TASK GOAL: Please set down the data again exactly, minus the pictures.

[STUDY MATERIAL Boundary: Start]

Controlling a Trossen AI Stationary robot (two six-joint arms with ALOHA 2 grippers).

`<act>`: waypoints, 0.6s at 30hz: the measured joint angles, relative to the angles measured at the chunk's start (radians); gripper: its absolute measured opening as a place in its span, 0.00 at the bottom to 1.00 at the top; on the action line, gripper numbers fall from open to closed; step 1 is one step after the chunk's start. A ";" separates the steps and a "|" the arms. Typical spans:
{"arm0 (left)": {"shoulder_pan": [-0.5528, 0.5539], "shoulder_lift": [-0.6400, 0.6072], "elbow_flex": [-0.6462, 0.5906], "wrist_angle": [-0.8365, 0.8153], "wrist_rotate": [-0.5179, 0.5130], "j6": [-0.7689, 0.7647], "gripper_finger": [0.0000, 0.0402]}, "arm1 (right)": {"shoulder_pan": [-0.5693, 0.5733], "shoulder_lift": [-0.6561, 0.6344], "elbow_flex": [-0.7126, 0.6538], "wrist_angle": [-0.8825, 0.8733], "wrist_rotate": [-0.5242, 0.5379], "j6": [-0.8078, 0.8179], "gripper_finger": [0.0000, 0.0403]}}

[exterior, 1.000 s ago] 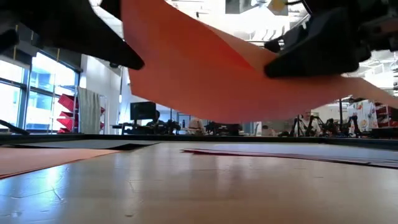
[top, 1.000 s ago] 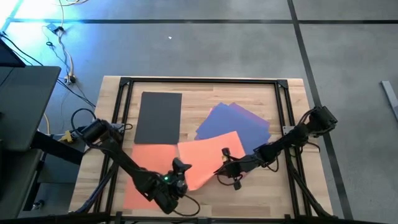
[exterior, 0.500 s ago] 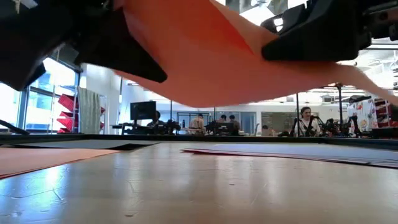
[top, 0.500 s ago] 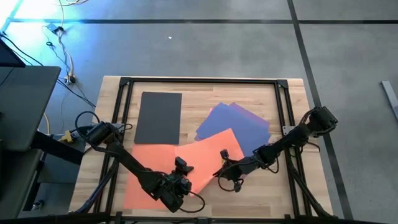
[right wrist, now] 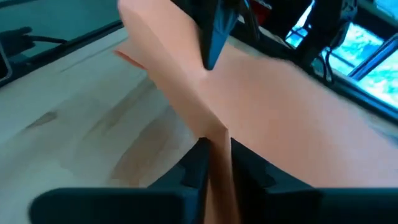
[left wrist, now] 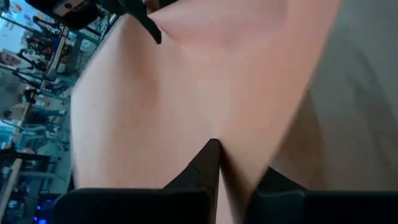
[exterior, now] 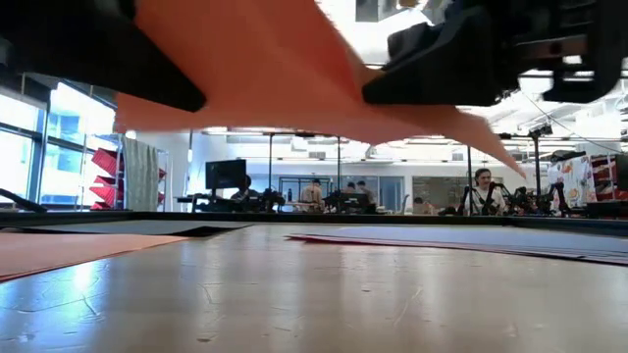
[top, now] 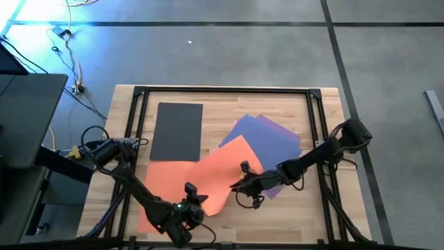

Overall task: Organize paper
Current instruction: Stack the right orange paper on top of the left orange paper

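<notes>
The left tool [top: 187,207] is pinched shut on the near edge of the lifted sheet [top: 223,173], a salmon-pink one held clear of the desk [top: 222,97]. In its own wrist view the two dark fingers [left wrist: 208,165] meet on the paper with no gap. The right tool [top: 244,182] has the opposite side of that sheet between its fingers [right wrist: 199,163]; they look slightly parted around the paper, though from these views I cannot be sure it is truly clamped.

Beneath, an orange sheet [top: 163,191] lies flat at the front left. The dark grey sheet [top: 177,130] lies just behind it. The blue sheet [top: 244,130] and purple sheet [top: 281,142] overlap in a fan toward the right, partly under the lifted one.

The risks, as I judge them:
- If the right tool's hold is loose, that side could slip out and the sheet swing down from the left tool alone, landing crooked.
- If the arms pull apart, the thin paper could crease or tear.
- A drooping corner could drag the blue and purple sheets askew.
</notes>
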 joint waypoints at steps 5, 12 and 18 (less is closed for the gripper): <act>-0.026 0.000 0.002 -0.095 -0.007 -0.136 0.00 | -0.002 0.081 0.091 -0.009 0.000 -0.058 0.33; -0.057 0.000 0.044 -0.303 -0.005 -0.356 0.00 | 0.005 0.110 0.184 -0.152 0.001 -0.059 0.49; -0.058 0.000 0.125 -0.371 0.052 -0.371 0.00 | 0.034 0.110 0.220 -0.210 0.001 -0.059 0.54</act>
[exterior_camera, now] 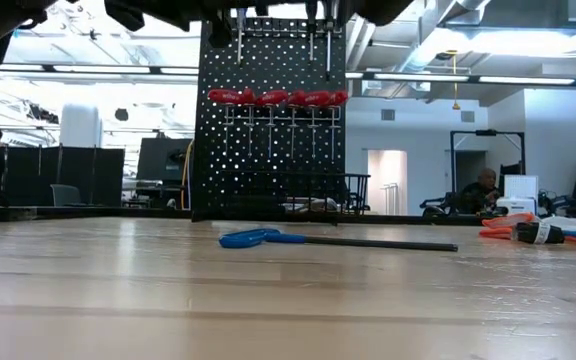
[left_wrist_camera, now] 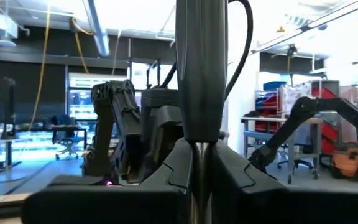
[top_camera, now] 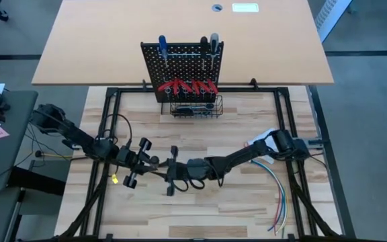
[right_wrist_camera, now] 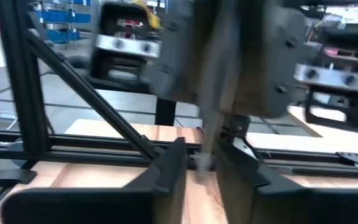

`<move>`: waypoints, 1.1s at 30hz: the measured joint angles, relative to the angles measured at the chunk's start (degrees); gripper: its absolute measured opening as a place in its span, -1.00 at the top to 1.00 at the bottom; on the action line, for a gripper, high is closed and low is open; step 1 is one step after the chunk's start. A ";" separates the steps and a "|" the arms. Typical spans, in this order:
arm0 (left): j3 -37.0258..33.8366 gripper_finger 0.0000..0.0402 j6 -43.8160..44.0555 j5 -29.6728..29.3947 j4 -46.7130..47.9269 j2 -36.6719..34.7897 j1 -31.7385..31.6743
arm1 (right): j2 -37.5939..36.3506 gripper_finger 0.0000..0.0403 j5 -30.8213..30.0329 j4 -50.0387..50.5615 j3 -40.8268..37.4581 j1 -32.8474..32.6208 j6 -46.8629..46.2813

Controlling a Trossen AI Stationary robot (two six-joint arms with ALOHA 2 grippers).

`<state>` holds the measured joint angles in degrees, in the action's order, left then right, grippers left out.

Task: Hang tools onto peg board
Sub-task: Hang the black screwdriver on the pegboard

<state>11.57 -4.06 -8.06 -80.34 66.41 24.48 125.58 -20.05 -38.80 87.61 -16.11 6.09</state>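
The black peg board (top_camera: 180, 64) stands upright at the table's far side. A row of red-handled pliers (top_camera: 187, 86) hangs on it, with screwdrivers (top_camera: 162, 44) along its top and a wire basket (top_camera: 195, 107) at its base. Above the table's middle my left gripper (top_camera: 150, 160) is shut on a tool's grey metal shaft (left_wrist_camera: 199, 74); the handle does not show. My right gripper (top_camera: 161, 167) faces it, open, its fingers (right_wrist_camera: 173, 171) standing close on either side of the shaft (right_wrist_camera: 204, 152). A blue-handled tool (exterior_camera: 268, 238) lies flat on the table. My left gripper pinches the grey shaft (left_wrist_camera: 197, 140) between its two fingers, which lie across it. The shaft stands roughly upright and runs on above and below the fingers, lifted clear of the table.
A bundle of coloured wires (top_camera: 277, 181) lies on the table's right side, also in the low view (exterior_camera: 558, 232). Black frame rails (top_camera: 291, 134) border the wooden top. The two arms meet above the middle of the table.
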 joint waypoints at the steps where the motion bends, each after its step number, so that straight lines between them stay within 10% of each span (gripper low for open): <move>1: 0.00 0.88 0.02 -0.55 -0.04 0.00 0.32 | 0.00 0.60 0.32 0.32 0.00 0.32 -0.49; 6: 0.02 0.84 -1.63 -0.42 -0.04 0.00 1.82 | 0.00 0.93 0.86 0.95 0.02 0.30 -1.10; 20: -1.20 0.42 -7.30 -12.29 15.19 -11.30 5.66 | -14.67 0.98 -5.14 23.18 0.04 1.06 -6.91; 33: -1.49 0.39 10.44 -13.84 45.29 -12.85 7.07 | -20.45 0.99 -5.95 32.98 8.10 20.83 -12.07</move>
<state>10.09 6.38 -21.90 -35.04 53.57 31.56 105.13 -26.00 -5.82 95.72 4.72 -5.97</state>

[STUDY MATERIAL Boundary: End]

OUTPUT:
Controlling a Trossen AI Stationary robot (two six-joint arms with ALOHA 2 grippers).

`<act>`: waypoints, 0.6s at 30hz: the measured joint angles, relative to the angles measured at the chunk's start (radians); gripper: its absolute measured opening as a place in its span, 0.00 at the bottom to 1.00 at the top; on the action line, gripper numbers fall from open to closed; step 1 is one step after the chunk's start. A ";" separates the steps and a "|" the arms. Typical spans:
{"arm0 (left)": {"shoulder_pan": [-0.5528, 0.5539], "shoulder_lift": [-0.6400, 0.6072], "elbow_flex": [-0.6462, 0.5906], "wrist_angle": [-0.8365, 0.8153], "wrist_rotate": [-0.5179, 0.5130], "j6": [-0.7689, 0.7647], "gripper_finger": [0.0000, 0.0402]}, "arm1 (right)": {"shoulder_pan": [-0.5693, 0.5733], "shoulder_lift": [-0.6561, 0.6344], "elbow_flex": [-0.7126, 0.6538], "wrist_angle": [-0.8825, 0.8733], "wrist_rotate": [-0.5242, 0.5379], "j6": [-0.8078, 0.8179], "gripper_finger": [0.0000, 0.0403]}}

[exterior, 1.000 s ago] 
[top, 1.000 s ago] 
[exterior, 0.500 s ago] 
[top, 0.500 s ago] 
[right wrist, now] 
[left wrist, now] 
[exterior, now] 
[top, now] 

Overall task: Organize paper
Current instruction: Stack the right orange paper on top of the left orange paper

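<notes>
The left tool [top: 187,207] is pinched shut on the near edge of the lifted sheet [top: 223,173], a salmon-pink one held clear of the desk [top: 222,97]. In its own wrist view the two dark fingers [left wrist: 208,165] meet on the paper with no gap. The right tool [top: 244,182] has the opposite side of that sheet between its fingers [right wrist: 199,163]; they look slightly parted around the paper, though from these views I cannot be sure it is truly clamped.

Beneath, an orange sheet [top: 163,191] lies flat at the front left. The dark grey sheet [top: 177,130] lies just behind it. The blue sheet [top: 244,130] and purple sheet [top: 281,142] overlap in a fan toward the right, partly under the lifted one.

The risks, as I judge them:
- If the right tool's hold is loose, that side could slip out and the sheet swing down from the left tool alone, landing crooked.
- If the arms pull apart, the thin paper could crease or tear.
- A drooping corner could drag the blue and purple sheets askew.
</notes>
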 joint waypoints at steps 5, 12 and 18 (less is closed for the gripper): <act>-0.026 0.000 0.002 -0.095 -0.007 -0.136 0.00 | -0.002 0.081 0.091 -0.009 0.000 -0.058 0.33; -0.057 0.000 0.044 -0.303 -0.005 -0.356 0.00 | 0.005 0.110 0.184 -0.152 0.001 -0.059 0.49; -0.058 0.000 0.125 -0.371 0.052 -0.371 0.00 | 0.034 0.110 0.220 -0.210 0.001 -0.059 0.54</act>
[exterior_camera, now] 
[left_wrist_camera, now] 
[top_camera, now] 
[right_wrist_camera, now] 

`<move>`: waypoints, 1.1s at 30hz: the measured joint angles, relative to the angles measured at the chunk's start (degrees); gripper: its absolute measured opening as a place in its span, -1.00 at the top to 1.00 at the bottom; on the action line, for a gripper, high is closed and low is open; step 1 is one step after the chunk's start. A ";" separates the steps and a "|" the arms. Typical spans, in this order:
arm0 (left): j3 -37.0258..33.8366 gripper_finger 0.0000..0.0402 j6 -43.8160..44.0555 j5 -29.6728..29.3947 j4 -46.7130..47.9269 j2 -36.6719..34.7897 j1 -31.7385..31.6743
arm1 (right): j2 -37.5939..36.3506 gripper_finger 0.0000..0.0403 j5 -30.8213..30.0329 j4 -50.0387..50.5615 j3 -40.8268..37.4581 j1 -32.8474..32.6208 j6 -46.8629..46.2813

Controlling a Trossen AI Stationary robot (two six-joint arms with ALOHA 2 grippers).

`<state>` holds the measured joint angles in degrees, in the action's order, left then right, grippers left out.

Task: Hang tools onto peg board
Sub-task: Hang the black screwdriver on the pegboard

<state>11.57 -4.06 -8.06 -80.34 66.41 24.48 125.58 -20.05 -38.80 87.61 -16.11 6.09</state>
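The black peg board (top_camera: 180, 64) stands upright at the table's far side. A row of red-handled pliers (top_camera: 187, 86) hangs on it, with screwdrivers (top_camera: 162, 44) along its top and a wire basket (top_camera: 195, 107) at its base. Above the table's middle my left gripper (top_camera: 150, 160) is shut on a tool's grey metal shaft (left_wrist_camera: 199, 74); the handle does not show. My right gripper (top_camera: 161, 167) faces it, open, its fingers (right_wrist_camera: 173, 171) standing close on either side of the shaft (right_wrist_camera: 204, 152). A blue-handled tool (exterior_camera: 268, 238) lies flat on the table. My left gripper pinches the grey shaft (left_wrist_camera: 197, 140) between its two fingers, which lie across it. The shaft stands roughly upright and runs on above and below the fingers, lifted clear of the table.
A bundle of coloured wires (top_camera: 277, 181) lies on the table's right side, also in the low view (exterior_camera: 558, 232). Black frame rails (top_camera: 291, 134) border the wooden top. The two arms meet above the middle of the table.
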 joint waypoints at the steps where the motion bends, each after its step number, so that straight lines between them stay within 10% of each span (gripper low for open): <move>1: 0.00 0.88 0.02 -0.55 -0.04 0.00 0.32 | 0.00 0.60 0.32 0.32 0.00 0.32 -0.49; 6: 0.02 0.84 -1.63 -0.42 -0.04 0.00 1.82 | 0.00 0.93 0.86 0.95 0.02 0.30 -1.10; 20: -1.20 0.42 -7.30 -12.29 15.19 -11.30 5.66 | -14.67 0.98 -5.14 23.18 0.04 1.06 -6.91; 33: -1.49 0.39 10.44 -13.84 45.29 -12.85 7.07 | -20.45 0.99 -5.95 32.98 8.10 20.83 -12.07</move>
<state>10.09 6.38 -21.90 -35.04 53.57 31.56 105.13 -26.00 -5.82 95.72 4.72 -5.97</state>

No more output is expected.